PKK’yı affetmek, tek kelimeyle hainliktir!
Bunları size, gerçeklerin bilinmesi için yazdım.
Bizim, maddî ve manevi sancılarımızın dinmesi söz konusu değil.
Yaralı ruhlarımızın acısı devam edecek!
Rahmi Turan
Istırap dolu bir mektup:
“Yaralı ruhlarımızın acısı devam edecek!”
Bir süre önce, Güneydoğu’da görev yaptığını belirten bir asker okurumdan, her satırı acı dolu bir mektup almıştım…
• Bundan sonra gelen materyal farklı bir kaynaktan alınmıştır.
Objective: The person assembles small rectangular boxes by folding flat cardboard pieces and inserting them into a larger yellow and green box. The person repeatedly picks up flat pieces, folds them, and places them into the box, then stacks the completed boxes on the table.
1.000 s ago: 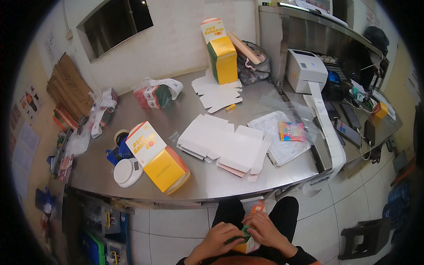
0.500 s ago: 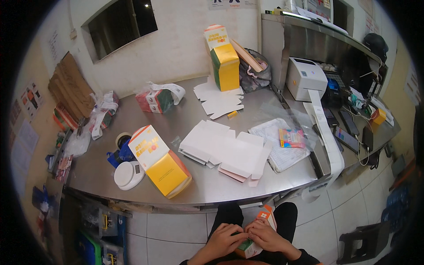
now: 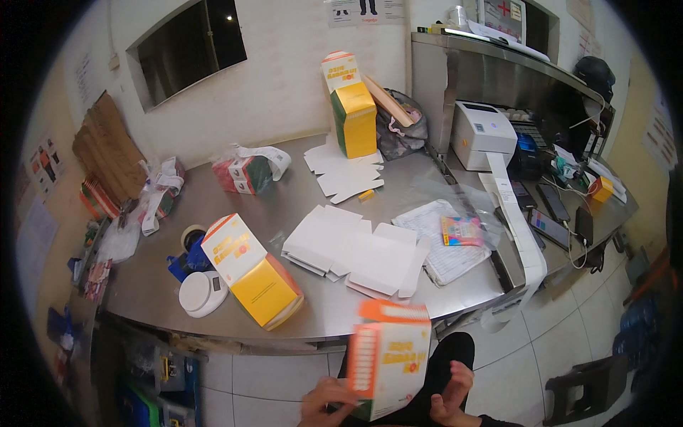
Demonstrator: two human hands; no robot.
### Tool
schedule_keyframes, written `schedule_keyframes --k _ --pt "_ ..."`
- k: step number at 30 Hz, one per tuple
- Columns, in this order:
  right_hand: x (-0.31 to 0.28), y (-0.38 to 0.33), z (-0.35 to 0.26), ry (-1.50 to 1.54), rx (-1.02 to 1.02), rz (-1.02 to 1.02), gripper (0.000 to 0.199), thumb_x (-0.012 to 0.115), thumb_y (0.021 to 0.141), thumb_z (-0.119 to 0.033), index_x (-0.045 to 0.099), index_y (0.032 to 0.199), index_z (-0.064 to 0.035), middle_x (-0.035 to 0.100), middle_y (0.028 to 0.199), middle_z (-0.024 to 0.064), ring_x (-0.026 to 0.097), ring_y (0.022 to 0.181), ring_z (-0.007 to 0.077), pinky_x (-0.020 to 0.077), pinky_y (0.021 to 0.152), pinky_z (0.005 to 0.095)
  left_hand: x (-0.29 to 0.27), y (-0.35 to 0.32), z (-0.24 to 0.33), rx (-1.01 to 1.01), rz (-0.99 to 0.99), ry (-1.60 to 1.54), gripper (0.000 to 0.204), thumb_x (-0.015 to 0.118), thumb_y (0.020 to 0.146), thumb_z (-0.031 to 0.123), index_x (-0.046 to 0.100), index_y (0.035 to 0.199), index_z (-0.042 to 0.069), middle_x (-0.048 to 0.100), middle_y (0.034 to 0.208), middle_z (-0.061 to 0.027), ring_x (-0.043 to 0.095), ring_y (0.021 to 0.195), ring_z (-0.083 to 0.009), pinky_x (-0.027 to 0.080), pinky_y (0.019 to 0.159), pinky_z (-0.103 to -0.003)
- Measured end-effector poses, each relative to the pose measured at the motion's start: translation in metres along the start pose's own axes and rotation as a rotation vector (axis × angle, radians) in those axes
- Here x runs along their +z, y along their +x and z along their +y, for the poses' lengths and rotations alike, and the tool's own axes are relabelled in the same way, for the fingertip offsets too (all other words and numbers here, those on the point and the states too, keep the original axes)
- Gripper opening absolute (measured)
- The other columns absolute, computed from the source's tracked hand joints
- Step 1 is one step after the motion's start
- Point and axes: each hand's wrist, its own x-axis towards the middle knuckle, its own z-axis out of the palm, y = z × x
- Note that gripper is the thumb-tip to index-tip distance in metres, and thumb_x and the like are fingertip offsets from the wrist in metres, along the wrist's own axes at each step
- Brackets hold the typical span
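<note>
An orange, white and green carton box (image 3: 398, 349) is raised above my lap, upright and slightly blurred, with its orange flaps at the top. My left hand (image 3: 327, 400) grips its lower left side; some of the fingers are hidden by the box. To the right of the box, apart from it, my right hand (image 3: 453, 396) is open, fingers spread and holding nothing. On the table in front, a yellow and white carton (image 3: 266, 286) lies tilted by a white kitchen scale (image 3: 203, 293). Flat white box blanks (image 3: 388, 257) are stacked just beyond my hands.
Another yellow carton (image 3: 353, 117) stands at the back on white cut-out card (image 3: 334, 174). A label printer (image 3: 484, 135) on the right trails a long paper strip. Nearby are paper sheets (image 3: 455, 263) and phones (image 3: 549, 226). Wrapped red-green packs (image 3: 242, 174) sit at the back left.
The box has come up from between my knees, now with its printed front showing. My right hand has let go and moved right; both hands were on the box before.
</note>
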Motion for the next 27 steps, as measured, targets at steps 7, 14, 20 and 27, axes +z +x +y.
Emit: schedule_keyframes --k 7,14,20,27 --pt "0.018 0.008 0.005 0.704 0.556 -0.34 0.089 0.056 0.084 -0.056 0.018 0.141 0.0023 0.033 0.138 0.0138 0.029 0.132 0.0241 0.0203 0.108 0.0387 0.026 -0.018 0.002 -0.465 0.203 -0.468 0.016 0.065 0.079 0.006 0.063 0.095 0.001 0.065 0.1 -0.0116 0.061 0.096 -0.0178 0.048 0.084 -0.034" --pt "0.006 0.05 -0.002 0.633 0.909 -0.508 0.037 0.06 0.089 -0.03 0.058 0.111 -0.0005 0.061 0.082 0.0037 0.058 0.074 0.0121 0.0476 0.065 0.0279 0.017 -0.045 -0.035 -0.677 0.148 -0.423 0.025 0.054 0.088 0.013 0.06 0.108 0.0 0.062 0.105 -0.0097 0.058 0.096 -0.0188 0.046 0.085 -0.031" --pt "0.007 0.08 -0.039 0.143 0.487 -1.116 0.022 0.068 0.081 -0.016 0.065 0.1 -0.0062 0.062 0.08 0.0047 0.058 0.07 0.0164 0.0475 0.067 0.0293 0.014 -0.019 -0.015 -0.116 0.714 0.221 0.028 0.056 0.085 0.014 0.061 0.111 0.004 0.061 0.105 -0.0101 0.056 0.101 -0.0243 0.042 0.09 -0.035" --pt "0.013 0.085 -0.06 0.448 0.428 -1.06 0.024 0.063 0.083 -0.02 0.056 0.098 -0.0026 0.06 0.081 0.0166 0.059 0.075 0.0278 0.0472 0.071 0.0359 0.016 -0.004 0.002 0.151 -0.491 0.58 0.035 0.063 0.077 0.021 0.062 0.11 0.009 0.062 0.105 -0.0079 0.053 0.106 -0.0285 0.034 0.098 -0.045"
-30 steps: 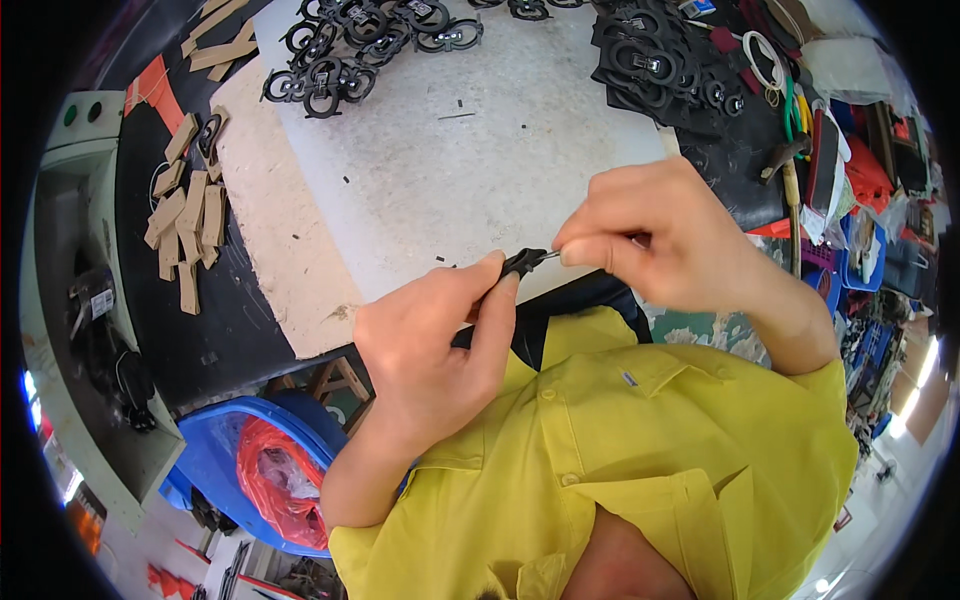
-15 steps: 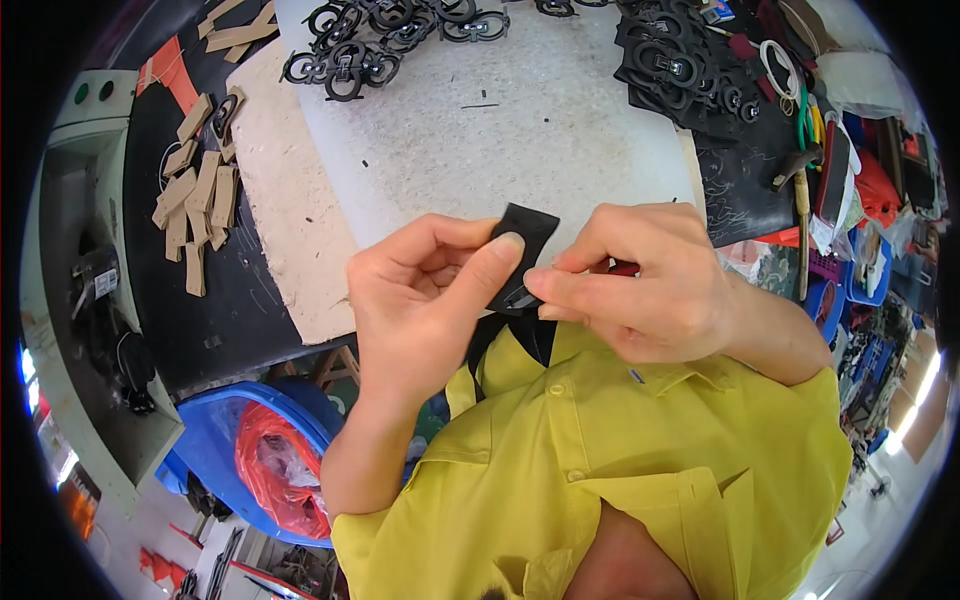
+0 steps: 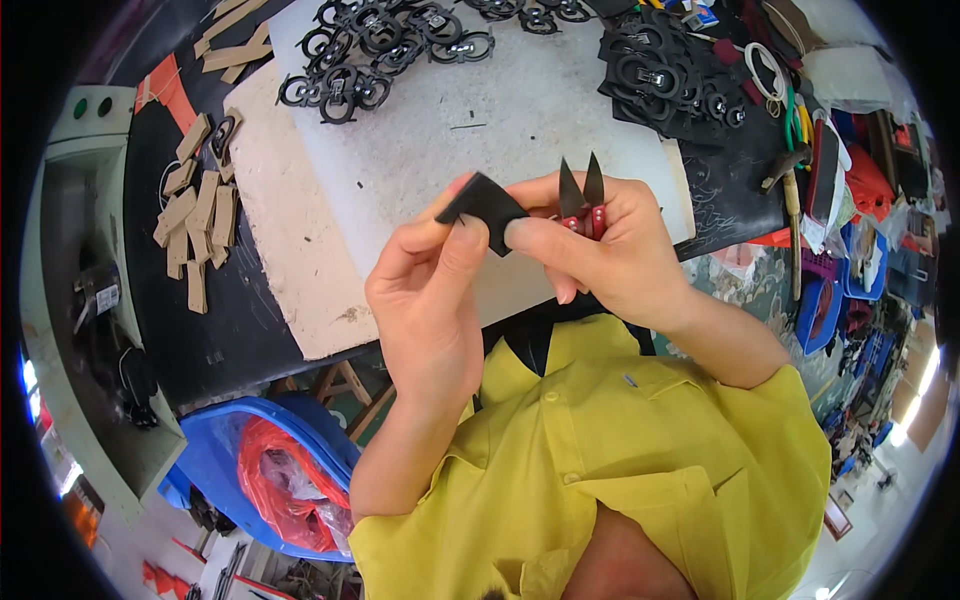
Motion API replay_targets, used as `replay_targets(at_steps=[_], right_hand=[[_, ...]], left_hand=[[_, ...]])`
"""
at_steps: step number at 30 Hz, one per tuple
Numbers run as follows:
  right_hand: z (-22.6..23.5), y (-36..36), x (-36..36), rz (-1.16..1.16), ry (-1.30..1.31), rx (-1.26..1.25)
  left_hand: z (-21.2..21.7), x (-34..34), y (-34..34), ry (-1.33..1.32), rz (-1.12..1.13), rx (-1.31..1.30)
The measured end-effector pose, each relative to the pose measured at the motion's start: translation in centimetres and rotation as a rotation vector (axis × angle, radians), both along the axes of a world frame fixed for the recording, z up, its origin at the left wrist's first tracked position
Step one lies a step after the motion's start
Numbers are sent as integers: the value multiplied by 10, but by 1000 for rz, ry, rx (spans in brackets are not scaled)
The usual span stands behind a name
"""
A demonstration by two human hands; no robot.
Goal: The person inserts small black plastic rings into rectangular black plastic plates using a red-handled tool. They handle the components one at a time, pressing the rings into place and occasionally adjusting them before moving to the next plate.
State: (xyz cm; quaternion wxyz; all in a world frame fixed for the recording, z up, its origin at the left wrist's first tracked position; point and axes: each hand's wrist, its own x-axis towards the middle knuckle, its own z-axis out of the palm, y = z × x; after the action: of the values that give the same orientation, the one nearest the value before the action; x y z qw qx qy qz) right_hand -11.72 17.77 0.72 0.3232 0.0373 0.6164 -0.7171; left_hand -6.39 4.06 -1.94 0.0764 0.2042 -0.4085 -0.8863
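Note:
A small flat black piece, perhaps leather or rubber, is held up over the near part of the worktable. My left hand pinches its left side between thumb and fingers. My right hand grips its lower right corner with the thumb and fingertips. The same right hand also carries red-handled thread snips, their two dark blades apart and pointing away from me. The fingers behind the black piece are partly hidden.
On the pale board lie black ring-shaped parts with metal fittings. Another black pile is at far right, near a hammer. Tan strips lie at left. A blue bin stands below the table edge.
The black piece has been raised away from me and turned. My right hand now grips its corner, and the snips, mostly hidden before, show with blades up. The view has shifted slightly.

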Motion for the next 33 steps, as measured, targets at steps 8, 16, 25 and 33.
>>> replay_targets(at_steps=[8,16,25,33], right_hand=[[-2,21,-9,324,769,387],[3,35,1,292,1405,676],[-2,47,-2,280,1626,641],[15,58,-20,384,441,417]], left_hand=[[22,7,-20,-204,-303,-523],[19,5,-21,-285,-156,-426],[25,3,-12,-302,-207,-405],[20,15,6,81,-101,-983]])
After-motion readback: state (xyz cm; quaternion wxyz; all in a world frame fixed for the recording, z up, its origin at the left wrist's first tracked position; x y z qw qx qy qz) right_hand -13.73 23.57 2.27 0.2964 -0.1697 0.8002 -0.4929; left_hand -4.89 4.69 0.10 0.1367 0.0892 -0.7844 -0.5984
Devletin, İmralı’da, Teröristbaşı Abdullah Öcalan ile yaptığı pazarlıkların, Güneydoğu dağlarında teröristlerle çarpışan yiğit askerlerimizin üzerinde, moral açıdan olumsuz etkiler yarattığı anlaşılıyor.Bu nedenle, yüzbaşı olduğunu belirten okurumun hüzün verici mektubunu sizlerle paylaşmak istedim.
***
Rütbesinin yüzbaşı olduğunu kaydeden asker okurum:
“Kürt sorununda tarihî bir fırsat, diye edebiyat yapılıp hain PKK’ya af hazırlığı tezgâhlanırken biz ölmeye devam ediyoruz” diyor ve ekliyor:
“Vahşî dağlarda aylarca çatışmalara giriyor, vuruyor, vuruluyoruz. Birliğimize döndüğümüz vakit aynaya baktığımızda kendimizi tanıyamaz hale geliyoruz.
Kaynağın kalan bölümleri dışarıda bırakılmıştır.